> _Instructions for the task_
Look below and pull out each line with the word "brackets".

> _Supplied material_
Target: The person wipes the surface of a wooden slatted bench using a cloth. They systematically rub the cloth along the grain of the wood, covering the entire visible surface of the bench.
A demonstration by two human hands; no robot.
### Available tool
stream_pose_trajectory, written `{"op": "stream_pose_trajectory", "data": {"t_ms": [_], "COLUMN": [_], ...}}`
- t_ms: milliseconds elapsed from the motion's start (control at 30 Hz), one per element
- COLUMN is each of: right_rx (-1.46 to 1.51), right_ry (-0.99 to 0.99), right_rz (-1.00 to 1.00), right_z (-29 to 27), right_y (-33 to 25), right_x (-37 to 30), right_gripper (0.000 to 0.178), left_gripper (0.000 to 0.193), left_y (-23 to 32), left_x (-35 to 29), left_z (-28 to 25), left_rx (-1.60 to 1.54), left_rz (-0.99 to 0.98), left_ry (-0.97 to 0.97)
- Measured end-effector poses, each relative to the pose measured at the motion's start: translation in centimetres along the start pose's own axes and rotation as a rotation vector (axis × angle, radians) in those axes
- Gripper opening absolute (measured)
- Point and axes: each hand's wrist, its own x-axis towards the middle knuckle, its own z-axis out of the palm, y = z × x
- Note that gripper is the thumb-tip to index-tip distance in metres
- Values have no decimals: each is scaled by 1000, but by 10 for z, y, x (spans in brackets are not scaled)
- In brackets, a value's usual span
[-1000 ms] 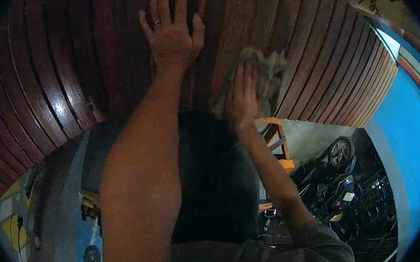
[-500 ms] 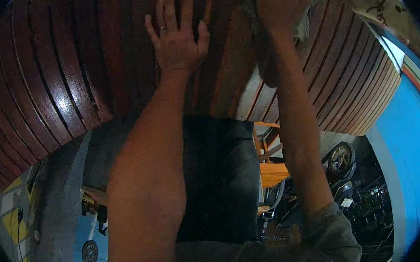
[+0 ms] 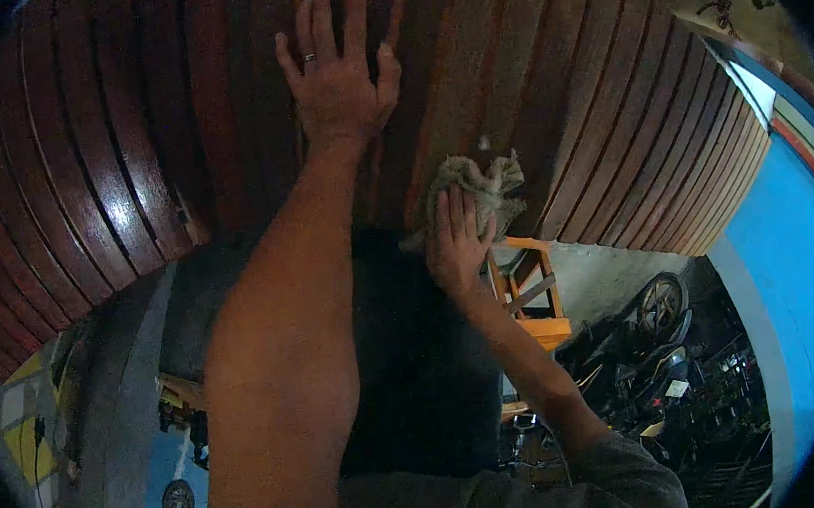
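A broad surface of reddish-brown wooden slats (image 3: 469, 74) with dark grooves between them fills the upper part of the head view. My left hand (image 3: 340, 95), a ring on one finger, lies flat on the slats left of centre, fingers spread and holding nothing. Down at the near edge of the wood, right of centre, my right hand (image 3: 459, 240) presses on a crumpled, greenish-beige rag (image 3: 493, 188). The rag bunches up beyond its fingertips and hides a bit of the slats' edge.
An orange-brown wooden frame (image 3: 539, 325) stands below the near edge. Behind it to the right are a wheel (image 3: 661, 307) and dark clutter. A blue wall (image 3: 790, 211) rises at far right. Yellow and grey floor tiles (image 3: 23, 423) show at lower left, near a round dark disc (image 3: 178, 504).
My right hand has come down from the far part of the slats to their near edge, drawing the rag with it. The left hand stays nearly where it was.
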Motion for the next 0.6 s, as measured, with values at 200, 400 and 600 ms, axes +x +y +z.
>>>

> _Exercise solution_
- Values have no decimals: each is scaled by 1000, but by 10 for z, y, x (spans in brackets are not scaled)
- In brackets, a value's usual span

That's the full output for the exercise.